= WHAT YOU ARE ASKED TO DO =
Strip out all images, then restate the data verbatim.

= DATASET CONTENT =
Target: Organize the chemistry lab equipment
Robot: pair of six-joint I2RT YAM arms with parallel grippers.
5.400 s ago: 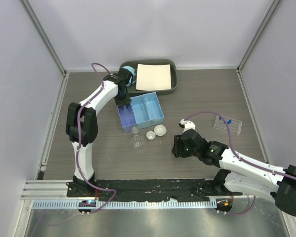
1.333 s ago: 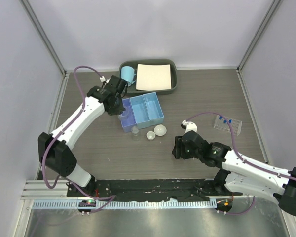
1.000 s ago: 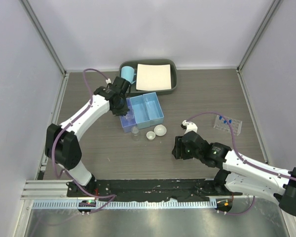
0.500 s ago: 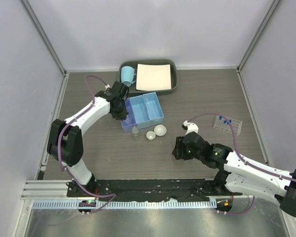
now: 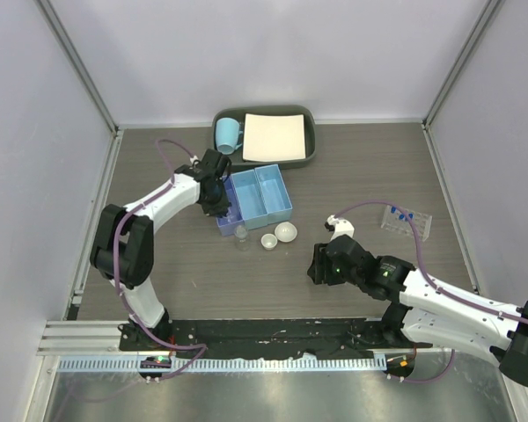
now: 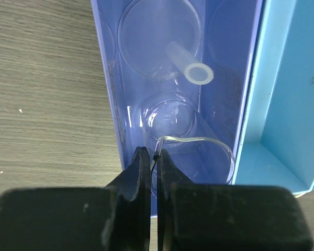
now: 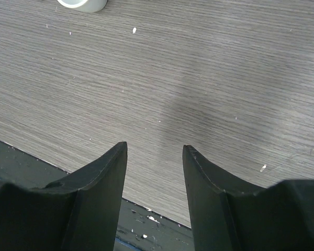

= SOLUTION TO THE EXERCISE =
Target: Organize the chemistry lab equipment
Robot: pair of six-joint I2RT YAM arms with parallel grippers.
5.400 s ago: 
1.333 s ago: 
1.000 s ago: 
0.500 s ago: 
now: 
now: 
now: 

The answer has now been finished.